Strong Enforcement Patterns


The following is an excerpt from the book Designing Secure Software: A Guide for Developers by Loren Kohnfelder, Copyright 2022, No Starch Press


These patterns concern how to ensure that code behaves by enforcing the rules thoroughly. Loopholes are the bane of any laws and regulations, so these patterns show how to avoid creating ways of gaming the system. Rather than write code and reason that you don’t think it will do something, it’s better to structurally design it so that forbidden something cannot occur.

Complete Mediation

Protect all access paths, enforcing the same access, without exception.

An obscure term for an obvious idea, Complete Mediation means securely checking all accesses to a protected asset consistently. If there are multiple access methods to a resource, they must all be subject to the same authorization check, with no shortcuts that afford a free pass or looser policy.

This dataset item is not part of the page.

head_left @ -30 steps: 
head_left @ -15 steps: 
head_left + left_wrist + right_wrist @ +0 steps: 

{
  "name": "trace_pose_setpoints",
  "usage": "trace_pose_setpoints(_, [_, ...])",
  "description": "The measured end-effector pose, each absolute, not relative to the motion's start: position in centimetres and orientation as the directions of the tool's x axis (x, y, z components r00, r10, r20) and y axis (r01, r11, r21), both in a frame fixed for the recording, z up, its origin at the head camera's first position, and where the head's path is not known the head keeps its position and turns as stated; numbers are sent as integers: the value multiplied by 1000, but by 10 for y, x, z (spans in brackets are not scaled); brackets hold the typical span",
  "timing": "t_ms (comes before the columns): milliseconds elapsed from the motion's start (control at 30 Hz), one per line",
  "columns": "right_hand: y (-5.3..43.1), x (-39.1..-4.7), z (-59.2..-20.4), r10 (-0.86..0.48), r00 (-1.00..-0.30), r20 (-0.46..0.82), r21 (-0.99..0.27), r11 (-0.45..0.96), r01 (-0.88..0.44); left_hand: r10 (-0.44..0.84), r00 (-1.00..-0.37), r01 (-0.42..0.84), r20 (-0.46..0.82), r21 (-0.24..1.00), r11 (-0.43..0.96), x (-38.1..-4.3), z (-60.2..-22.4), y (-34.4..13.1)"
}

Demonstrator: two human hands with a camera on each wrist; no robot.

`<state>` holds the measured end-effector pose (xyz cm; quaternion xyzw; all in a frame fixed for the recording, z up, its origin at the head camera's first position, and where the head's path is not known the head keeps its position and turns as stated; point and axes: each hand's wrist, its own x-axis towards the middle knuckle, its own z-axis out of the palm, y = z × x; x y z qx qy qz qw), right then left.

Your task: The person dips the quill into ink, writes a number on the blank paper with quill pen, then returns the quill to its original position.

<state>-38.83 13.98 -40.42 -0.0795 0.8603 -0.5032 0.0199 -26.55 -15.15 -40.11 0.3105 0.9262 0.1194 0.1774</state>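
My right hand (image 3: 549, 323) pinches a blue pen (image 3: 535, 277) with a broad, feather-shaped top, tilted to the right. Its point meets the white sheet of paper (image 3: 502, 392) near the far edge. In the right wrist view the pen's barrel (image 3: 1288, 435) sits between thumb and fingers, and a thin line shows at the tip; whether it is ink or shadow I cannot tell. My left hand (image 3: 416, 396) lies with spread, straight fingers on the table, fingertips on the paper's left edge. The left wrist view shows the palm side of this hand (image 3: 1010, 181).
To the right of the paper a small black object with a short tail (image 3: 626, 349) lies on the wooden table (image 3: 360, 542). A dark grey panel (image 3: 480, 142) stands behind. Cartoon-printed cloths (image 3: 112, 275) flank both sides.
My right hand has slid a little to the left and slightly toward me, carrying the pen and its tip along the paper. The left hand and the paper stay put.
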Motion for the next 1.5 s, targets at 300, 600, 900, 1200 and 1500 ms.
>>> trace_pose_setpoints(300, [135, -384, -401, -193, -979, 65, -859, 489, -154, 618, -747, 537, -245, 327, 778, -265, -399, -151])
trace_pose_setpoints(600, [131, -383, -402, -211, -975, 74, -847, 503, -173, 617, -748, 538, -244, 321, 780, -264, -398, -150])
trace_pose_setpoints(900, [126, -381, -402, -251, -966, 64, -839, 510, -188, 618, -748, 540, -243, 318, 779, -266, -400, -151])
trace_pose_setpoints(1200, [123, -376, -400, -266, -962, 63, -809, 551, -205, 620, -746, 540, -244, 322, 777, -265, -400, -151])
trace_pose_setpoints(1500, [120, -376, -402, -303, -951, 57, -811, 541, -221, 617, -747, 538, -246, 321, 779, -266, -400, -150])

For example, suppose a financial investment firm’s information system policy declares that regular employees cannot look up the tax IDs of customers without manager approval, so the system provides them with a reduced view of customer records omitting that field. Managers can access the full record, and in the rare instance that a non-manager has a legitimate need, they can ask a manager to look it up. Employees help customers in many ways, one of which is providing replacement tax reporting documents if, for some reason, customers did not receive theirs in the mail. After confirming the customer’s identity, the employee requests a duplicate form (a PDF), which they print out and mail to the customer. The problem with this system is that the customer’s tax ID, which the employee should not have access to, appears on the tax form: that’s a failure of Complete Mediation. A dishonest employee could request any customer’s tax form, as if for a replacement, just to learn their tax ID, defeating the policy preventing disclosure to employees.

The best way to honor this pattern is, wherever possible, to have a single point where a particular security decision occurs. This is often known as a guard or, informally, a bottleneck. The idea is that all accesses to a given asset must go through one gate. Alternatively, if that is infeasible and multiple pathways need guards, then all checks for the same access should be functionally equivalent, and ideally implemented as identical code.

Least Common Mechanism

Maintain isolation between independent processes by minimizing shared mechanisms.

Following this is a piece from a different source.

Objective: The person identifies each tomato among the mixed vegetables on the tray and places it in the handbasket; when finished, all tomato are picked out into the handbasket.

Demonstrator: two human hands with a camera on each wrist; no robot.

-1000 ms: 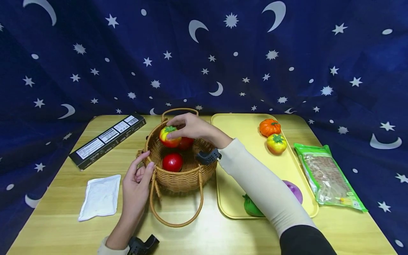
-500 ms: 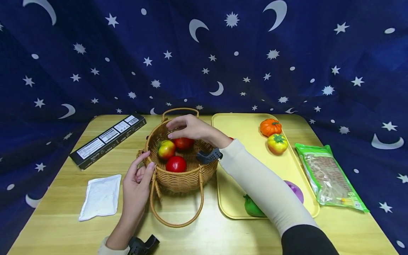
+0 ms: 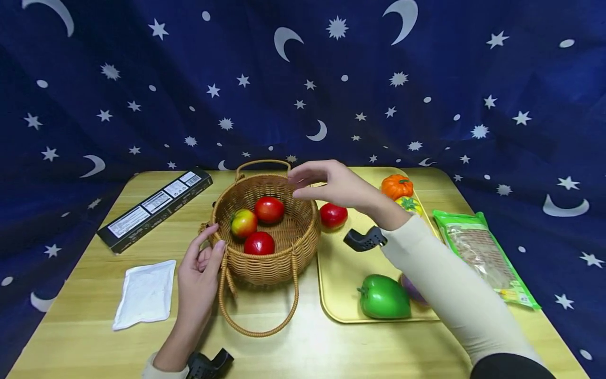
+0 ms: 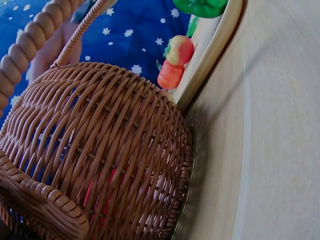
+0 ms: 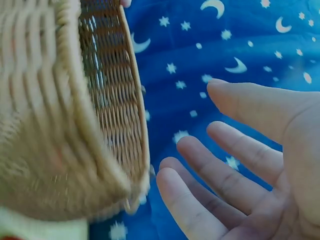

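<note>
A round wicker basket [image 3: 270,268] with two looped handles stands at mid-table. Inside lie a yellow-red tomato [image 3: 244,223] and two shiny red round fruits, one at the back [image 3: 269,210] and one nearer the front [image 3: 259,243]. My left hand [image 3: 199,276] holds the basket's left rim between thumb and index finger, its other fingers curled in. Above the basket's right rim and the tray, my right hand [image 3: 338,184] hovers with nothing in it. Its spread fingers [image 5: 220,170] show beside the basket's opening in the right wrist view.
On the yellow tray [image 3: 338,268], right of the basket, lie a red fruit [image 3: 333,216], orange pumpkin [image 3: 396,187], yellow-red tomato [image 3: 409,205], green bell pepper [image 3: 384,297] and partly hidden purple vegetable [image 3: 413,289]. A green-edged packet [image 3: 483,258], black box [image 3: 156,209] and white pouch [image 3: 144,292] flank them.
My right hand let go of the yellow-red tomato inside the basket, then moved right, out over the basket's right rim. The left hand stayed at the left rim.
</note>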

To best appreciate what this means and how it helps, let’s consider an example. The kernel of a multiuser operating system manages system resources for processes running in different user contexts. The design of the kernel fundamentally ensures the isolation of processes unless they explicitly share a resource or a communication channel. Under the covers, the kernel maintains various data structures necessary to service requests from all user processes. This pattern points out that the common mechanism of these structures could inadvertently bridge processes, and therefore it’s best to minimize such opportunities. For example, if some functionality can be implemented in userland code, where the process boundary necessarily isolates it to the process, the functionality will be less likely to somehow bridge user processes. Here, the term bridge specifically means either leaking information, or allowing one process to influence another without authorization.

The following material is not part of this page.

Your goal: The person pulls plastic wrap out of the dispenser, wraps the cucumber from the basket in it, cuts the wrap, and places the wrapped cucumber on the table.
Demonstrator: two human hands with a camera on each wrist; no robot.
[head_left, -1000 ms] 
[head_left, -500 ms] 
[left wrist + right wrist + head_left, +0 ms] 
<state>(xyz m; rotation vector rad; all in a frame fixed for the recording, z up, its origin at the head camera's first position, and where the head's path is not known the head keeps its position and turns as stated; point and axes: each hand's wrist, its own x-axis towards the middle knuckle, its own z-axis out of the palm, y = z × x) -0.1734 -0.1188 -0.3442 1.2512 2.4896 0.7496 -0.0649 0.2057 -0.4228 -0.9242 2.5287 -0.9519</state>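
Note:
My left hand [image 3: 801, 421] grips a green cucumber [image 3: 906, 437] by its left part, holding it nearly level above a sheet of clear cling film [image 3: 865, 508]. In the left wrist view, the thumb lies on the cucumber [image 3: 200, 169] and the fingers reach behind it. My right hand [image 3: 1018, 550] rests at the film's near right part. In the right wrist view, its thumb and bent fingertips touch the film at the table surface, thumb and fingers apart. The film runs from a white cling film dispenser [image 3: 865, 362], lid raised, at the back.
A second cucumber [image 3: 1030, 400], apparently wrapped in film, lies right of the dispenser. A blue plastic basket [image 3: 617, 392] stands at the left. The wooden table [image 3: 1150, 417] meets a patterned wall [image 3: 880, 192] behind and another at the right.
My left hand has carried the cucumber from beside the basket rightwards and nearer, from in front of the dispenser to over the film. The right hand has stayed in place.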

If that still feels abstract, consider this non-software analogy. You visit your accountant to review your tax return the day before the filing deadline. Piles of papers and folders cover the accountant’s desk like miniature skyscrapers. After shuffling through the chaotic mess, they pull out your paperwork and start the meeting. While waiting, you can see tax forms and bank statements with other people’s names and tax IDs in plain sight. Perhaps your accountant accidentally jots a quick note about your taxes in someone else’s file by mistake. This is exactly the kind of bridge between independent parties, created because the accountant shares the work desk as common mechanism, that the Least Common Mechanism strives to avoid.

Next year, you hire a different accountant, and when you meet with them, they pull your file out of a cabinet. They open it on their desk, which is neat, with no other clients’ paperwork in sight. That’s how to do Least Common Mechanism right, with minimal risk of mix-ups or nosy clients seeing other documents.

In the realm of software, apply this pattern by designing services that interface to independent processes, or different users. Instead of a monolithic database with everyone’s data in it, can you provide each user with a separate database or otherwise scope access according to the context? There may be good reasons to put all the data in one place, but when you choose not to follow this pattern, be alert to the added risk, and explicitly enforce the necessary separation. Web cookies are a great example of using this pattern, because each client stores its own cookie data independently.